Bajo consignas como “Oaxaca es nuestra; por el derecho a la ciudad” y “No llegamos, ya estábamos aquí”, los manifestantes pertenecen al colectivo Colectivo Miscelánea Oaxaqueña de Acción Común.
Los integrantes de la agrupación demandaron poner freno a todas las políticas que pretenden aumentar el flujo turístico de la entidad, pues consideraron que se trata de un despojo en agravio de la sociedad.
Señalaron que, para garantizar la estadía de los visitantes, los locales se ven privados de derechos elementales como el acceso al agua potable.
En este sentido, refirieron que un extranjero consume cuatro veces más agua que una persona originaria.
El contingente partió del mercado Benito Juárez y se dirigió al Zócalo de la ciudad de Oaxaca.

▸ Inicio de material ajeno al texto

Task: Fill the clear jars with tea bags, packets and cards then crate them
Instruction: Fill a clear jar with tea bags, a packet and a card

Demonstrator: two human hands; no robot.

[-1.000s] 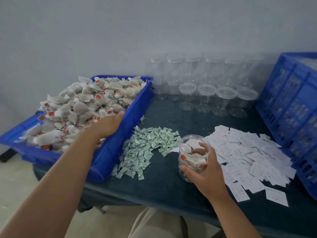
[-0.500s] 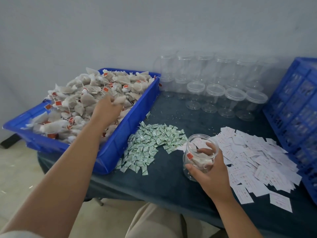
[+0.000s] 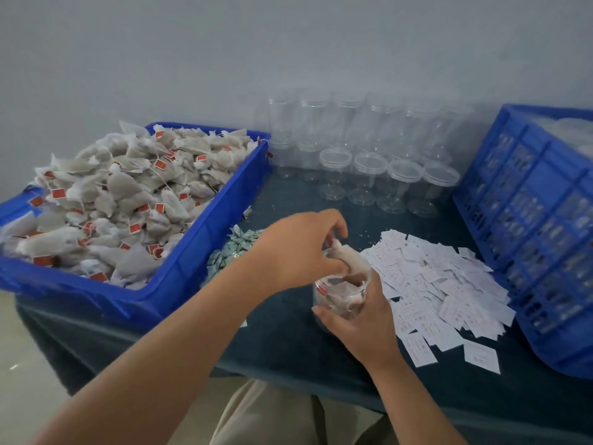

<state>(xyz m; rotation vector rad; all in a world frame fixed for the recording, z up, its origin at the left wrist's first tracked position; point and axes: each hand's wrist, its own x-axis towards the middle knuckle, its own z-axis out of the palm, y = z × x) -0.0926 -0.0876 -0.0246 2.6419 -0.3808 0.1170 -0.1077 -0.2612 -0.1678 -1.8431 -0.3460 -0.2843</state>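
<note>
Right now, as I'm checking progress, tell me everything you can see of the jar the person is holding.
The jar looks like clear plastic, round, lidless and roughly upright, partly filled with tea bags, one red tag showing through its wall. The right hand grips its near side; the left hand pushes tea bags in at its mouth. It is over the dark tablecloth, between green packets and white cards; its base is hidden.

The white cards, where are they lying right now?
In the head view, the white cards lie spread at the right, between the held jar and the blue crate.
</note>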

Acusaron que, en la actualidad, Oaxaca es presa de un triple fenómeno: la ocupación espacial, laboral y simbólica, donde la ciudad ha dejado de existir para ser vivida y ha pasado a ser vendida.
Acusaron que la gentrificación ha provocado desplazamiento interno, pues el costo de la vivienda en el Centro Histórico es exclusivo, requiriendo más de 83 años de un salario medio estatal para adquirir una propiedad.
“Injusticia Hídrica: En medio de una crisis de escasez en las colonias, un solo visitante llega a consumir hasta cuatro veces más agua que un habitante local, sin que existan regulaciones efectivas para el sector turístico”.
En cuanto al extractivismo cultural y precarización: “Se denuncia la folklorización de las tradiciones y el plagio de diseños indígenas, así como un modelo económico donde el empleo generado es mayoritariamente informal y mal pagado, beneficiando solo a cadenas globales y actores externos”.